ALBERT Einstein arrives at a party and introduces himself to the first person he sees and asks: "What's your IQ?" The man answers: "241." "That's wonderful!," says Einstein. "We'll talk about the grand unification theory and the mysteries of the universe. We have much to discuss!"

Next he introduces himself to a woman and asks:"What's your IQ?" She replies: "144." "That's great!," says Einstein. "We can discuss politics and current affairs. We have much to discuss!"

Einstein goes to another man and asks: "What's your IQ?" He answers: "16." Einstein responds: "Hoe gaan dit met die Bulle?"

Glib billions

AN ANGRY message is doing the rounds in Britain, prompted by the glib way in which the word "billion" trips off the tongues of political figures, as if it meant nothing at all. The context is the UK but it has a universal relevance.

 

The next time you hear a politician use the word "billion" in a casual manner, think about whether you want the politicians  spending  your tax money.

A billion is a difficult number to  comprehend, but  an advertising agency did a good job of  putting that figure into some perspective.

 

· A  billion seconds ago it was 1959.

· A billion minutes ago Jesus was alive.


· A billion hours ago our ancestors were  living in the stone age.

·  A billion days ago no-one walked on the earth on two feet.

·  A billion  pounds ago was only 13 hours and 12 minutes,  at the rate our government is spending it.


Capital gains tax; car tax; corporation  tax; council tax; excise duty; import duty; income tax; fishing licence; fuel tax; hunting licence; inheritance tax;
marriage  licence;  national insurance contributions; planning permission  tax; Road Fund licences; service charges; social security tax; stamp  duty; TV licence; Value Added Tax;
vehicle licence registration; vehicle sales tax.

Not one of these taxes existed 100 years ago ...
and our nation was one of the most prosperous in the world.

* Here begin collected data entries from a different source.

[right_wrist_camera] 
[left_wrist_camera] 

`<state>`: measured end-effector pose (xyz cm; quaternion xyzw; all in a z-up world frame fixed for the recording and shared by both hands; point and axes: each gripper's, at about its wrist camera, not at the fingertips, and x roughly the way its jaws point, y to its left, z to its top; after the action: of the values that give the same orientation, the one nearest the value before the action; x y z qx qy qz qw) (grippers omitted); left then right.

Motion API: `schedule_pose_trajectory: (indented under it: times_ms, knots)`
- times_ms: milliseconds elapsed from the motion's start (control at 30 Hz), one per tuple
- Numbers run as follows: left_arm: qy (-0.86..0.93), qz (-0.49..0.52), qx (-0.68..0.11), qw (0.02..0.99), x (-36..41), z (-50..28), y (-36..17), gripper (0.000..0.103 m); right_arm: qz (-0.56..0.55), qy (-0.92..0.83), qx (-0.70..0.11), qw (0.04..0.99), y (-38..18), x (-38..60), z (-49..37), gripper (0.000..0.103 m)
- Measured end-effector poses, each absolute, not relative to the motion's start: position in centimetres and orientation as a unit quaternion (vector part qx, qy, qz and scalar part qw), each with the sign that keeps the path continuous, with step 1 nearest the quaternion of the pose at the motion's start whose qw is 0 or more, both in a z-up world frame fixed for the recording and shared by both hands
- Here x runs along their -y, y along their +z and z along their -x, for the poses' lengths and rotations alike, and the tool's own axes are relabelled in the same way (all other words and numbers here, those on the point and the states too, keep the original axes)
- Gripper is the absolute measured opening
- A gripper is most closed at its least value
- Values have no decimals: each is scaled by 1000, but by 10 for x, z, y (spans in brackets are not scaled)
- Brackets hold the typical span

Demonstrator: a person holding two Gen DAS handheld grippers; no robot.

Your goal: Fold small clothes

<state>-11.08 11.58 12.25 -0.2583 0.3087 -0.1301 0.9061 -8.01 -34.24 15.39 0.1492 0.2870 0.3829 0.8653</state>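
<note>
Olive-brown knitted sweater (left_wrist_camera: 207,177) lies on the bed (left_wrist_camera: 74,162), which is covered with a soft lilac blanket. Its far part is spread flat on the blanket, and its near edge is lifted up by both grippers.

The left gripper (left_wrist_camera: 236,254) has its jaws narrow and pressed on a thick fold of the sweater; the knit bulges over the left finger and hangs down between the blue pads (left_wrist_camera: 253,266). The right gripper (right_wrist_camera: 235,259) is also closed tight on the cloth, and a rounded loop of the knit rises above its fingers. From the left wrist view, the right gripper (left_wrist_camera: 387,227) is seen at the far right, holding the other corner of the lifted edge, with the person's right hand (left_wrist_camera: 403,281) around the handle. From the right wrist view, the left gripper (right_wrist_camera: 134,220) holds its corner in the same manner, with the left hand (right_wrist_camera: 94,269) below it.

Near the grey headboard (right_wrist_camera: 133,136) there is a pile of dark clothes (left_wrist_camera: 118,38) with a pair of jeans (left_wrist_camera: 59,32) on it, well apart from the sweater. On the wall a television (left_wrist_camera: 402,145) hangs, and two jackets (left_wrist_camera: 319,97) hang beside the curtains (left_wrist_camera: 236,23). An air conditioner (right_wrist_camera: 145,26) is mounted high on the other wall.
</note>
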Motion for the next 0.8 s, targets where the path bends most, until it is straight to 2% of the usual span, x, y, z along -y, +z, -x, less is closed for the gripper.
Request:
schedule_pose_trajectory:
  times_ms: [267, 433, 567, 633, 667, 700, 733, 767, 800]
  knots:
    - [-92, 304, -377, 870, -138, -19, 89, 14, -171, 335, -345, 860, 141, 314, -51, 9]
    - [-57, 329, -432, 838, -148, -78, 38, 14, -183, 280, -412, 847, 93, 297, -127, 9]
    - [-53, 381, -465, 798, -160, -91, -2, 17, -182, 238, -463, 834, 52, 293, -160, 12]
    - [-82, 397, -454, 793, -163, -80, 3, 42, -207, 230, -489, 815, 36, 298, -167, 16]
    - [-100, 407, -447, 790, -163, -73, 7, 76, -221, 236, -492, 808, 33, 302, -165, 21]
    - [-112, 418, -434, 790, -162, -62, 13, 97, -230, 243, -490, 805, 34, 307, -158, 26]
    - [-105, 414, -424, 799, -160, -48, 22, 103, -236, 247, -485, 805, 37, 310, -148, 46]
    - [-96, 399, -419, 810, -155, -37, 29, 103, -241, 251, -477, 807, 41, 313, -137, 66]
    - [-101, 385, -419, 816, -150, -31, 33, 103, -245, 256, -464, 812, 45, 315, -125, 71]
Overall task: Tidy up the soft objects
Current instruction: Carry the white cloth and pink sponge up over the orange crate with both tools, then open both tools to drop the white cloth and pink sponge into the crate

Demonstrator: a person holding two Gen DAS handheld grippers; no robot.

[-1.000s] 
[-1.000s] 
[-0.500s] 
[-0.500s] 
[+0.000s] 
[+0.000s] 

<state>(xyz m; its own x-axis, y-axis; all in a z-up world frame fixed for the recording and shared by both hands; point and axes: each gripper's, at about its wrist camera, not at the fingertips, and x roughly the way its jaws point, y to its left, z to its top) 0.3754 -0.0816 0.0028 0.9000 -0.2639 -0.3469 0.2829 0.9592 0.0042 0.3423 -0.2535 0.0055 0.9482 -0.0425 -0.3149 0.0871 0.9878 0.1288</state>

We had absolutely no national debt. We had the largest middle class in the world. And  Mum stayed home to raise the kids.

What  happened?
Can you spell p-o-l-i-t-i-c-i-c-i-a-n-s?

Not so neat

 

BILLIONS and trillions. ISMAIL Kathrada is a little sceptical of the "neat" solution to America's economic woes floated in this column the other day – paying the 40 million 50-year-olds in the workforce a million dollars each to retire, on condition they buy a car and a house.

 

"I don't have enough digits on my calculator," he says, "and I'm hopeless at maths. But doesn't it work out to 40 trillion dollars? And then you have 40 million people in posts that they have no experience in and 40 million extra cars on already congested roads.

 

 

"Forty million people would re-mortgage their homes and use the money for holidays and you will have these 40 million people on the dole

 

"It's not so neat."

 

I'm afraid it's beyond me. But a couple of chartered accountants were talking about it the other night and they say 40 trillion dollars is nothing in the American scheme of things.

Tailpiece

WHY DID Cleopatra think she didn't need a psychologist? Because she was the Queen of Denial.

Last word

Tact is the ability to describe others as they see themselves.